(ENTRIES SUPPLIED Opens)

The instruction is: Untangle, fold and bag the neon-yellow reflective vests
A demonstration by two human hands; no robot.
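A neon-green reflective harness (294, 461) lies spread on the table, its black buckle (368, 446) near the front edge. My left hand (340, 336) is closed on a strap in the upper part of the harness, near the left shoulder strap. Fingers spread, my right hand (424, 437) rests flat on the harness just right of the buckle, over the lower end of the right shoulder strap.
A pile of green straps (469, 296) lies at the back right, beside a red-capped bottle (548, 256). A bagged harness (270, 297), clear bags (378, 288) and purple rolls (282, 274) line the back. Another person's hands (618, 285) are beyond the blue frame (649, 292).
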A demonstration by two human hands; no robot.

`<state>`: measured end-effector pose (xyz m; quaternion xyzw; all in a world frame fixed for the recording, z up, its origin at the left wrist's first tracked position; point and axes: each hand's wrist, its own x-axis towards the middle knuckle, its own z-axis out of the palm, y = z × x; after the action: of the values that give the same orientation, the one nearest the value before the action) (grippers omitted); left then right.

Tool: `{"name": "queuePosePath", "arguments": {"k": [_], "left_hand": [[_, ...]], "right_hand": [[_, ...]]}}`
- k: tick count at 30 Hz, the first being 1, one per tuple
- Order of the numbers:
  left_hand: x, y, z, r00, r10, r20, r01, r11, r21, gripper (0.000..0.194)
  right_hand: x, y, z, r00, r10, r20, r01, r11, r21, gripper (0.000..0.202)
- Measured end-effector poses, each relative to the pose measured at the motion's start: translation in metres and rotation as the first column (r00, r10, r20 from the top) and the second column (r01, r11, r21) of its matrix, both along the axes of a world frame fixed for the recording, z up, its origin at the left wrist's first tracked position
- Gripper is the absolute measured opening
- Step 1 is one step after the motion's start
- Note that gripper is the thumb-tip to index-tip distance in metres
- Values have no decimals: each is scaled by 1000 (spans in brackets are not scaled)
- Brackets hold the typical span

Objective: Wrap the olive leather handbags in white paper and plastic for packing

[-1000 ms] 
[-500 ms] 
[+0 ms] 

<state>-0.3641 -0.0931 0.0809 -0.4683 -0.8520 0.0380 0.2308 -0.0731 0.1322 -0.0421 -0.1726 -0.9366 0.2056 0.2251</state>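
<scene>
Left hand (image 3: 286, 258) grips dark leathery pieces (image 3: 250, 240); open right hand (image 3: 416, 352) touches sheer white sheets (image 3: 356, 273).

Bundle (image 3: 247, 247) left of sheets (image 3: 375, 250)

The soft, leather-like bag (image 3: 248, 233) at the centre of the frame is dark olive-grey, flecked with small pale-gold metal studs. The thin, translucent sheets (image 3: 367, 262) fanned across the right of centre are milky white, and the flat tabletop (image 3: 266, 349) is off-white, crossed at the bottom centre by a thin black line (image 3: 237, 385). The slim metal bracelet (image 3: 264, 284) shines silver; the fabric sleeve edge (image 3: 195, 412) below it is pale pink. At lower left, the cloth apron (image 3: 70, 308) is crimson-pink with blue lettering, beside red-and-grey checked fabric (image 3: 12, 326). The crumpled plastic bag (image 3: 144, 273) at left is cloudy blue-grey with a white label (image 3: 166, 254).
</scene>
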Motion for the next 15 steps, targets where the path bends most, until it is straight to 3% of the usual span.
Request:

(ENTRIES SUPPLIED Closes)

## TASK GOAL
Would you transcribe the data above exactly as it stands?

## EXPECTED OUTPUT
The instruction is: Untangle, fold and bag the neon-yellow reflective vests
A demonstration by two human hands; no robot.
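A neon-green reflective harness (294, 461) lies spread on the table, its black buckle (368, 446) near the front edge. My left hand (340, 336) is closed on a strap in the upper part of the harness, near the left shoulder strap. Fingers spread, my right hand (424, 437) rests flat on the harness just right of the buckle, over the lower end of the right shoulder strap.
A pile of green straps (469, 296) lies at the back right, beside a red-capped bottle (548, 256). A bagged harness (270, 297), clear bags (378, 288) and purple rolls (282, 274) line the back. Another person's hands (618, 285) are beyond the blue frame (649, 292).
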A demonstration by two human hands; no robot.

`<state>`: measured end-effector pose (xyz m; quaternion xyzw; all in a world frame fixed for the recording, z up, its origin at the left wrist's first tracked position; point and axes: each hand's wrist, its own x-axis towards the middle knuckle, its own z-axis out of the palm, y = z × x; after the action: of the values that give the same orientation, the one nearest the value before the action) (grippers omitted); left then right.

Tool: `{"name": "queuePosePath", "arguments": {"k": [_], "left_hand": [[_, ...]], "right_hand": [[_, ...]]}}`
- k: tick count at 30 Hz, the first being 1, one per tuple
- Order of the numbers:
  left_hand: x, y, z, r00, r10, r20, r01, r11, r21, gripper (0.000..0.194)
  right_hand: x, y, z, r00, r10, r20, r01, r11, r21, gripper (0.000..0.202)
- Measured end-effector poses, each relative to the pose measured at the motion's start: translation in metres and rotation as the first column (r00, r10, r20 from the top) and the second column (r01, r11, r21) of its matrix, both along the axes of a world frame fixed for the recording, z up, its origin at the left wrist's first tracked position
- Gripper is the absolute measured opening
- Step 1 is one step after the motion's start
- Note that gripper is the thumb-tip to index-tip distance in metres
- Values have no decimals: each is scaled by 1000 (spans in brackets are not scaled)
- Brackets hold the typical span

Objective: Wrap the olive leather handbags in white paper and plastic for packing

[-1000 ms] 
[-500 ms] 
[+0 ms] 

<state>-0.3641 -0.0931 0.0809 -0.4683 -0.8520 0.0380 0.2308 -0.0731 0.1322 -0.0421 -0.1726 -0.9366 0.2056 0.2251</state>
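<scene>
Left hand (image 3: 286, 258) grips dark leathery pieces (image 3: 250, 240); open right hand (image 3: 416, 352) touches sheer white sheets (image 3: 356, 273).

Bundle (image 3: 247, 247) left of sheets (image 3: 375, 250)

The soft, leather-like bag (image 3: 248, 233) at the centre of the frame is dark olive-grey, flecked with small pale-gold metal studs. The thin, translucent sheets (image 3: 367, 262) fanned across the right of centre are milky white, and the flat tabletop (image 3: 266, 349) is off-white, crossed at the bottom centre by a thin black line (image 3: 237, 385). The slim metal bracelet (image 3: 264, 284) shines silver; the fabric sleeve edge (image 3: 195, 412) below it is pale pink. At lower left, the cloth apron (image 3: 70, 308) is crimson-pink with blue lettering, beside red-and-grey checked fabric (image 3: 12, 326). The crumpled plastic bag (image 3: 144, 273) at left is cloudy blue-grey with a white label (image 3: 166, 254).
</scene>
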Motion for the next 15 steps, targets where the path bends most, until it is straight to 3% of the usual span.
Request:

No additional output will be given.